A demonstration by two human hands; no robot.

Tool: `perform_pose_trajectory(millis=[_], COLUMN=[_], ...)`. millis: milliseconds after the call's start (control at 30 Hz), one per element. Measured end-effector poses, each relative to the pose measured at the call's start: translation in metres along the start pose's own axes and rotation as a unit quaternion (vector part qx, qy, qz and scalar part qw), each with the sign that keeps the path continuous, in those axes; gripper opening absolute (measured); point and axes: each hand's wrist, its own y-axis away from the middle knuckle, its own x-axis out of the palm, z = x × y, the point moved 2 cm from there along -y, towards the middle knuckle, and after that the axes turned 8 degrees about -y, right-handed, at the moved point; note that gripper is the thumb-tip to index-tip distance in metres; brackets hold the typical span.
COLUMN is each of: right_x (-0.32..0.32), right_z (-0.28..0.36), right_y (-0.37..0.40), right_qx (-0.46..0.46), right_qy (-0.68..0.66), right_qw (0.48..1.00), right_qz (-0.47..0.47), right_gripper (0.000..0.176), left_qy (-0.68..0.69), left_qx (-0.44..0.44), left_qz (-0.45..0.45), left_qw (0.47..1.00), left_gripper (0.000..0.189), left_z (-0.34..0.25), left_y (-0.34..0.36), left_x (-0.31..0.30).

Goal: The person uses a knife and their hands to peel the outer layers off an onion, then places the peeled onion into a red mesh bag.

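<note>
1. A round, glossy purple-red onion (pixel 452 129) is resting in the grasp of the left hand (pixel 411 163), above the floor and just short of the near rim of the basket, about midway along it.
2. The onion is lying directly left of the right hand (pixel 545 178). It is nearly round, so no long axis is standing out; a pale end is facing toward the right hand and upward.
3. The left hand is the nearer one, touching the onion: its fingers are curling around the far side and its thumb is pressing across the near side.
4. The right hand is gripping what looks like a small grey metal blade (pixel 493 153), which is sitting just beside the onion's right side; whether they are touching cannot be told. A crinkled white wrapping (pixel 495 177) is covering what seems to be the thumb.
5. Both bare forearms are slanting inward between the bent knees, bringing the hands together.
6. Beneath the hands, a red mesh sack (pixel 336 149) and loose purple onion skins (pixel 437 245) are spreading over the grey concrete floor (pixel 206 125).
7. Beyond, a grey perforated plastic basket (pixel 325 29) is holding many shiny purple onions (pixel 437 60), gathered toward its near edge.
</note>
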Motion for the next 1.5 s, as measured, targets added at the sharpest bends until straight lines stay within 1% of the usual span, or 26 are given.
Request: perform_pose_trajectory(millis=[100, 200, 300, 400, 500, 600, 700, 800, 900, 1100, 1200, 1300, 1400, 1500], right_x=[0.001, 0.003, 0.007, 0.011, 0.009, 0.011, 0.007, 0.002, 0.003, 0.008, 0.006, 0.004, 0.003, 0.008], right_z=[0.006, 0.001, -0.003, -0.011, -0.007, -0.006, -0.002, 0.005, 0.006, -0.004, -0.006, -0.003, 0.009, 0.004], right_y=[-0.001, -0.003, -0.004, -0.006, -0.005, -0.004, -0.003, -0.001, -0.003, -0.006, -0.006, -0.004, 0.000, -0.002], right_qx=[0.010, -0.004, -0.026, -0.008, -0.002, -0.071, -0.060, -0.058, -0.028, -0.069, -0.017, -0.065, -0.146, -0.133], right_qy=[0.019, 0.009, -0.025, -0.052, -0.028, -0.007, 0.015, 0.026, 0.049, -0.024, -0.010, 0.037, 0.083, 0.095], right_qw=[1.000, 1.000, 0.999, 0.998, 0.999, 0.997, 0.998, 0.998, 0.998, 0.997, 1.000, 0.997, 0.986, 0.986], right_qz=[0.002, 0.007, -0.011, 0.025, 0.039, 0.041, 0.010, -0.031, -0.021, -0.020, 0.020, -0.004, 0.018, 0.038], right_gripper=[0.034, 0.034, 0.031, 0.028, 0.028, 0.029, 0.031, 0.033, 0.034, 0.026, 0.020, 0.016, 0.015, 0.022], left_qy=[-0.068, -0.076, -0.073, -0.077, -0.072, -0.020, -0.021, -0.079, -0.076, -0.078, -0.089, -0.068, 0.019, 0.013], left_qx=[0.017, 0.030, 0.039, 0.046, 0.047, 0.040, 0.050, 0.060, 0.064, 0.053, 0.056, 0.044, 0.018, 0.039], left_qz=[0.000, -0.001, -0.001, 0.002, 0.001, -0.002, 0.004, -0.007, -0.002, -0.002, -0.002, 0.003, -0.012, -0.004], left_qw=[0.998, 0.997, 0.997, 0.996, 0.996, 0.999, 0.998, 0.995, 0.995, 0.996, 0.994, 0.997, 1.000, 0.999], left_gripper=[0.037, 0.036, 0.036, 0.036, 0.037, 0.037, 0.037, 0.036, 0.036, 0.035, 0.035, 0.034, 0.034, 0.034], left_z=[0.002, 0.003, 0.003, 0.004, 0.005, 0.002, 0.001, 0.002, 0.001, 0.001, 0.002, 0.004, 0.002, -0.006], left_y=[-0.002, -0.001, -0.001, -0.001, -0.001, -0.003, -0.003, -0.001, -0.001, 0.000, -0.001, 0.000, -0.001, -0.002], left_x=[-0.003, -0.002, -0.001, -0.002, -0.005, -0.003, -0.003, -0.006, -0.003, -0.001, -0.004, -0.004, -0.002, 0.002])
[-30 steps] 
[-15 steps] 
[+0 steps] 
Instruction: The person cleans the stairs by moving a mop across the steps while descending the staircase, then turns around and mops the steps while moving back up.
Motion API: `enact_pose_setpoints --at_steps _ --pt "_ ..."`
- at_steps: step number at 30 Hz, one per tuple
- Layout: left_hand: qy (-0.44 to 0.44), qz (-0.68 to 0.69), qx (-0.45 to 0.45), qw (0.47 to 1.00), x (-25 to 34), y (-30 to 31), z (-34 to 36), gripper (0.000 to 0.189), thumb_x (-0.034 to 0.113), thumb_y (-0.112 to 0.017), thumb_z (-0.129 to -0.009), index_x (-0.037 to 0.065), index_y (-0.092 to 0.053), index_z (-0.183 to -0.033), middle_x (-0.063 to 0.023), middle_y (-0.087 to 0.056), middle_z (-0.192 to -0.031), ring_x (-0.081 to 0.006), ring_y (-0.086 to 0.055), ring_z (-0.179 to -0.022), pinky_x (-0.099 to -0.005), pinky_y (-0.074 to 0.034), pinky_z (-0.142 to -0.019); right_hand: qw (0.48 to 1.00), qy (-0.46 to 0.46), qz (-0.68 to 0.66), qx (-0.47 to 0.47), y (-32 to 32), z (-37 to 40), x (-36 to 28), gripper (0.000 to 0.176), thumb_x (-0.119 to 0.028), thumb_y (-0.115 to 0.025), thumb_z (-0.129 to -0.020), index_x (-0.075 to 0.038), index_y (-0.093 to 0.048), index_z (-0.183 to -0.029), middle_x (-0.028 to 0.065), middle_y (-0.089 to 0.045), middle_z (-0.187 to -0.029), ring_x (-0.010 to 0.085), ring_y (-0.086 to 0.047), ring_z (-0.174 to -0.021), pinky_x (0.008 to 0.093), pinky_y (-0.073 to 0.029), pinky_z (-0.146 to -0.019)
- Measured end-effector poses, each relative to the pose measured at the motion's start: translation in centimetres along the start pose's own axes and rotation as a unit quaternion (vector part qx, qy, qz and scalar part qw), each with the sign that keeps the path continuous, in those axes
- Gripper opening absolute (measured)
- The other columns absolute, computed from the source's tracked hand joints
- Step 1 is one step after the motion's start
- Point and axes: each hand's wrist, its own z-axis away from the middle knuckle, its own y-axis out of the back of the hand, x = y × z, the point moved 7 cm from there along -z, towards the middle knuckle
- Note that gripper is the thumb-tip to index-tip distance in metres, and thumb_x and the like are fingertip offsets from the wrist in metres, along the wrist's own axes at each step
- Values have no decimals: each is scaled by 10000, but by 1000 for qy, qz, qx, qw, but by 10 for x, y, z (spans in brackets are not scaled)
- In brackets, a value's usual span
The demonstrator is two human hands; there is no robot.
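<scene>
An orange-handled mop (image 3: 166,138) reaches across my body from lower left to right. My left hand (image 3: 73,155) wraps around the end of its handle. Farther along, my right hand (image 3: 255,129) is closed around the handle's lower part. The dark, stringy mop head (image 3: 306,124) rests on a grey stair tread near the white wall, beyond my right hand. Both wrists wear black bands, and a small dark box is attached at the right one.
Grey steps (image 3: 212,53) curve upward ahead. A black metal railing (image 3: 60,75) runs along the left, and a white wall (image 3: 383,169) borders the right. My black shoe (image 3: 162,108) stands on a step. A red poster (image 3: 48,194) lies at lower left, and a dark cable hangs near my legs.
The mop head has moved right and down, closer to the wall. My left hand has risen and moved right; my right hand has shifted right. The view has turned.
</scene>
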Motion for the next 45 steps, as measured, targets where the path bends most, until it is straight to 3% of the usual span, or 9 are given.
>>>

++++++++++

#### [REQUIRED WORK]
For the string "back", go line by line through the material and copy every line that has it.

#### [OUTPUT]
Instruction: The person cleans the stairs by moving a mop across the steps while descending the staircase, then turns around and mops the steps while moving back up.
- Point and axes: each hand's wrist, its own z-axis away from the middle knuckle, its own y-axis out of the back of the hand, x = y × z, the point moved 7 cm from there along -z, towards the middle knuckle

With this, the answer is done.